- Supplied data
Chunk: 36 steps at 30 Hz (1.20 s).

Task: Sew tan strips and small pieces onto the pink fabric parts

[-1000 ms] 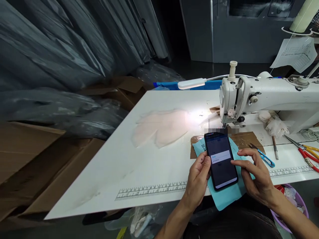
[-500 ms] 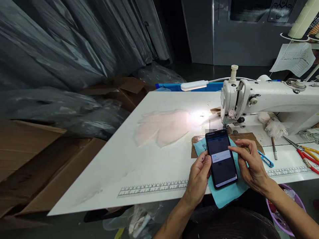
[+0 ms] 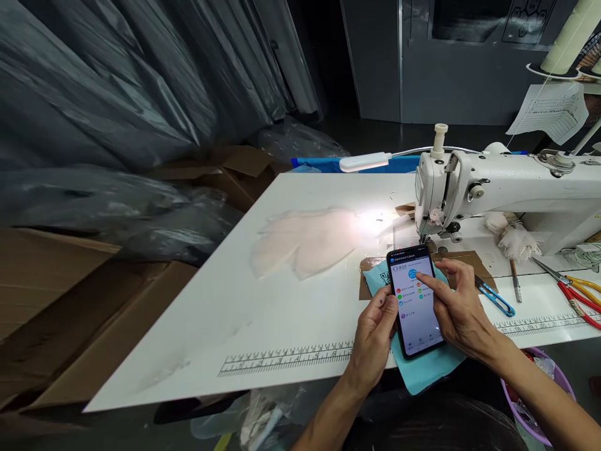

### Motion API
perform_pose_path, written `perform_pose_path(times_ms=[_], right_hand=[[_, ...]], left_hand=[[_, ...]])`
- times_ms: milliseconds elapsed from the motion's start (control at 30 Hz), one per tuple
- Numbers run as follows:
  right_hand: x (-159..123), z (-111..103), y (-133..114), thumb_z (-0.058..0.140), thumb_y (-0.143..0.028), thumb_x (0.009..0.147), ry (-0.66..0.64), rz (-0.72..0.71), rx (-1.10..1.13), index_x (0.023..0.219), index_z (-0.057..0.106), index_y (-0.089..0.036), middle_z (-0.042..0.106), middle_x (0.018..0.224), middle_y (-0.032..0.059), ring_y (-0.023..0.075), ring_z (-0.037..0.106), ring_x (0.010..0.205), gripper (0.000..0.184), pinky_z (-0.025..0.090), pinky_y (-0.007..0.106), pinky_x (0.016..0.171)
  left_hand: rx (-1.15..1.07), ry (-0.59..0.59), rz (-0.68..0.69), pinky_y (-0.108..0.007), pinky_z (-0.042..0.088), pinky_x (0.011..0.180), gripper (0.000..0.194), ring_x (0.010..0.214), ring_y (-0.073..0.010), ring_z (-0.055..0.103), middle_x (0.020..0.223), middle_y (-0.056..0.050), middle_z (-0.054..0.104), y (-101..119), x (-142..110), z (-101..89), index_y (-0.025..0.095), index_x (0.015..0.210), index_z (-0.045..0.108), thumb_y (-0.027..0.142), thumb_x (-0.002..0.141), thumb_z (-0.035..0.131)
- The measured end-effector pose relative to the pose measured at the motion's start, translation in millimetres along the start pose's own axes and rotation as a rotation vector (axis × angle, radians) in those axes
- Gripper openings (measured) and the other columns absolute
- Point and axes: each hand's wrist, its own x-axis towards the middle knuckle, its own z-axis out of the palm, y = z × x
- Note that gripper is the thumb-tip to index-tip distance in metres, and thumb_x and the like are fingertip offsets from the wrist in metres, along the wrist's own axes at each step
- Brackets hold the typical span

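Phone (image 3: 417, 332) near front edge of counter (image 3: 211, 326).
Left hand (image 3: 372, 335) clamped on phone; right hand (image 3: 462, 310) loosely open, index at screen. Best: steady grip, light fingertip.

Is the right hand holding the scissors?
No, the right hand points at the phone, and the scissors lie apart from it on the table.

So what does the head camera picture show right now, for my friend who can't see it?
The left hand holds a phone over blue paper, and the right hand points a finger at its lit screen. Behind is a white sewing machine on a white table, with pale pink cloth lying to the left.
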Motion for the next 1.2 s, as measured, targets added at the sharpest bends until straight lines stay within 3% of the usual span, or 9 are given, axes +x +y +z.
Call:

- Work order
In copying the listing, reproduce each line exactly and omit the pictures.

- Solution for this problem
Chunk: 36 steps at 30 Hz (1.20 s).

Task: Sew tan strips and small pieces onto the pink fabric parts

[-1000 ms] 
[-500 ms] 
[+0 ms] 

### Motion API
perform_pose_path, written `perform_pose_path(times_ms=[_], right_hand=[[_, ...]], left_hand=[[_, ...]])`
- times_ms: milliseconds elapsed from the motion's start (control at 30 Hz), one per tuple
- Numbers run as follows:
  right_hand: x (-159..123), z (-111..103), y (-133..114), thumb_z (-0.058..0.140), thumb_y (-0.143..0.028), thumb_x (0.009..0.147), ry (-0.66..0.64), rz (-0.72..0.71), rx (-1.10..1.13), index_x (0.023..0.219), index_z (-0.057..0.106), index_y (-0.089..0.036), middle_z (-0.042..0.106), middle_x (0.018..0.224), middle_y (-0.032..0.059), ring_y (-0.023..0.075), ring_z (-0.037..0.106), ring_x (0.010..0.205), gripper (0.000..0.184), pinky_z (-0.025..0.090), pinky_y (-0.007..0.106), pinky_x (0.016..0.171)
  left_hand: rx (-1.15..1.07), ry (-0.59..0.59), rz (-0.68..0.69), pinky_y (-0.108..0.007), pinky_z (-0.042..0.088), pinky_x (0.011..0.180), gripper (0.000..0.194), ring_x (0.010..0.214), ring_y (-0.073..0.010), ring_z (-0.055..0.103), middle_x (0.020..0.223), middle_y (-0.056..0.050), middle_z (-0.054..0.104), y (-101..119), x (-142..110), z (-101..89), index_y (-0.025..0.095), index_x (0.015..0.210), index_z (-0.045..0.108), thumb_y (-0.027..0.142), thumb_x (-0.002..0.141), thumb_z (-0.035..0.131)
- The measured end-effector pose relative to the pose measured at the motion's start, translation in millimetres along the start pose's own axes and rotation as a rotation vector (axis × angle, radians) in those axes
- Gripper openings (measured) and the other columns absolute
- Point and axes: each hand's wrist, its own x-axis towards the middle knuckle, its own z-axis out of the palm, y = z × x
- Note that gripper is the thumb-tip to index-tip distance in metres, and thumb_x and the like are fingertip offsets from the wrist in metres, along the wrist's own axes at each step
- Brackets hold the typical span

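Phone (image 3: 417, 332) near front edge of counter (image 3: 211, 326).
Left hand (image 3: 372, 335) clamped on phone; right hand (image 3: 462, 310) loosely open, index at screen. Best: steady grip, light fingertip.

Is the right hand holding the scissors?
No, the right hand points at the phone, and the scissors lie apart from it on the table.

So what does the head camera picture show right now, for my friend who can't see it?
The left hand holds a phone over blue paper, and the right hand points a finger at its lit screen. Behind is a white sewing machine on a white table, with pale pink cloth lying to the left.
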Motion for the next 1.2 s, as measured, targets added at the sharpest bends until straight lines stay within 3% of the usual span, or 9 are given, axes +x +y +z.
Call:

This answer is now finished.